La prise en charge des patients atteints de « Maladies d’Alzheimer et apparentées » (MAMA) et de leurs proches ne se résume pas à une prescription médicamenteuse. Il y a 20 ans, les médecins généralistes ont accueilli avec intérêt les traitements d’une maladie qui concerne plus d’un million de patients. C’était un espoir justifié face aux enjeux cliniques et à l’augmentation de la population âgée dans nos sociétés.
L’efficacité de ces traitements s’appuyait sur l’amélioration de critères intermédiaires, l’échelle ADAS-Cog ou le MMSE, avec une faible taille d’effet. Niveau de preuve faible en absence d’analyse en intention de traiter, du nombre de perdus de vue, et d’une durée d’observation courte de 6 mois. L’AMM a été accordée sur ces études, en attendant d’autres molécules cliniquement plus efficaces.
Aucune réponse satisfaisante n’a été apportée à des questions qui restent essentielles aujourd’hui. Quelle est l’efficacité de ces traitements sur la durée de vie ? L’évolution à moyen et long terme de la maladie ? L’institutionnalisation ? L’impact sur l’entourage et les soignants ? La prescription d’anti-psychotiques ?
Des traitements de peu d'effets
Les conclusions de la HAS de 2016 détaillées dans le rapport du Pr Michel Clanet restent d’actualité : « La pertinence clinique des effets des médicaments sur les tests psychométriques reste toujours hypothétique.

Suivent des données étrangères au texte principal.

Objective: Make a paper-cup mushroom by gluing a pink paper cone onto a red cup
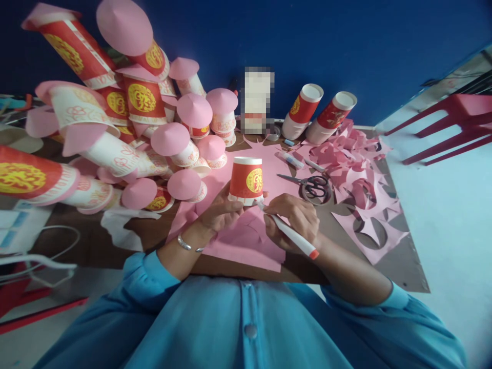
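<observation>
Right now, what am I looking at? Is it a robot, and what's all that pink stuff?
No robot here, just a person's two bare hands. There is one picture, taken by a camera worn on the person's head, looking forward and down. The left hand holds a red cup upside down. The right hand holds a white pen-like tool with its tip by the cup's rim. The pink stuff looks like paper: flat sheets on the table, cut scraps on one side, and cones topping cups on the other. Scissors lie there too.
</observation>
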Action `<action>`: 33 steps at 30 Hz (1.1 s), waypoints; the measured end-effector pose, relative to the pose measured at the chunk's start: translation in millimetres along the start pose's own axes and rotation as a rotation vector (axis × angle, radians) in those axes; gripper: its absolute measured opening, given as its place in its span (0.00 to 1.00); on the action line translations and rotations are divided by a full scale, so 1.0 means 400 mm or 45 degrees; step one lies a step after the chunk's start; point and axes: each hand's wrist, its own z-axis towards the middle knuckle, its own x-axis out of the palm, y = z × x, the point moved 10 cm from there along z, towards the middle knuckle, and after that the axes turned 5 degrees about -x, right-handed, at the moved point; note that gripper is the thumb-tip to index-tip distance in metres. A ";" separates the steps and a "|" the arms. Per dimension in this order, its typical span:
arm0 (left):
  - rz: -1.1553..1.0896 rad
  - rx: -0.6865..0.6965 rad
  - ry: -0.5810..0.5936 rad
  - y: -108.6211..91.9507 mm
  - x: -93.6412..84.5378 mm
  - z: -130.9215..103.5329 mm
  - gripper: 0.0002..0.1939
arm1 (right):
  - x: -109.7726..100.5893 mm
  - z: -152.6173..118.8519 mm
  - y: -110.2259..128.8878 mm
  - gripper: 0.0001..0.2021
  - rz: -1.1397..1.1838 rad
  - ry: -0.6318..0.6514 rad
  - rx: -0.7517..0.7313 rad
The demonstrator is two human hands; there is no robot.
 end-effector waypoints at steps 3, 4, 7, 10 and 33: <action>-0.022 -0.024 0.001 0.001 0.006 -0.001 0.39 | 0.002 -0.001 -0.003 0.07 0.017 0.032 0.033; -0.026 -0.032 0.005 0.001 0.009 -0.001 0.38 | 0.001 -0.001 -0.003 0.07 0.017 0.033 0.034; -0.036 -0.041 0.035 -0.001 0.019 0.000 0.37 | -0.006 -0.001 -0.001 0.08 0.028 0.016 0.021; -0.050 -0.034 0.051 -0.004 0.023 0.001 0.36 | -0.010 -0.002 0.000 0.08 0.023 0.003 0.004; -0.083 -0.017 -0.014 -0.001 0.005 -0.003 0.40 | -0.005 -0.006 -0.003 0.09 0.005 -0.025 -0.035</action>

Les données disponibles ne permettent pas de conclure à un effet significatif sur les troubles du comportement, la qualité de vie des patients ou des aidants ... Aucun effet sur la morbi-mortalité n’est établi. L’efficacité au-delà de 1 an de traitement n’est pas établie alors que ces médicaments sont prescrits au long cours et le retard à l’entrée en institution des patients n’est pas établi… ces médicaments peuvent altérer la qualité de vie (effets digestifs et neuropsychiatriques) et/ou être à l’origine de complications parfois graves (syncopes, chutes, réactions cutanées sévères). Compte tenu de l’absence d’argument en faveur d’une pertinence clinique des effets versus placebo dans les études disponibles, du risque avéré d’effets indésirables et d’interactions médicamenteuses chez des patients âgés et souvent polymédiqués, la Commission considère que ces médicaments n’ont plus de place dans la stratégie thérapeutique. »
Le Collège de Médecine Générale, dès 2016, s’appuyait sur la conclusion de la HAS, qui corroborait les observations cliniques des médecins généralistes au contact des patients. L’observation dans la vraie vie confirme le peu d’effet des « traitements spécifiques » dans un contexte de poly-médication chez des patients poly-pathologiques. On ne peut garder que les médications dont le rapport bénéfice risque est favorable et dont l’association est acceptable.
Les patients atteints de démence à corps de LEWY pourraient bénéficier des anticholinestérasiques en raison d’un déficit plus prononcé en acétylcholine. La récente méta-analyse de Knight montre en effet une amélioration du MMSE de 2.11 à 6 mois dans la démence à corps de Lewy contre 0.91 dans la maladie d’Alzheimer. Aucun des médicaments concernés n’a l’AMM dans cette indication. Les prescriptions hors-AMM sont non remboursables. Le déremboursement n’influera donc pas sur cette pathologie. Il faut savoir que le médecin n’est pas protégé par son assurance Responsabilité civile professionnelle lors de prescription hors-AMM, même en cas de renouvellement d’un traitement prescrit initialement par un tiers.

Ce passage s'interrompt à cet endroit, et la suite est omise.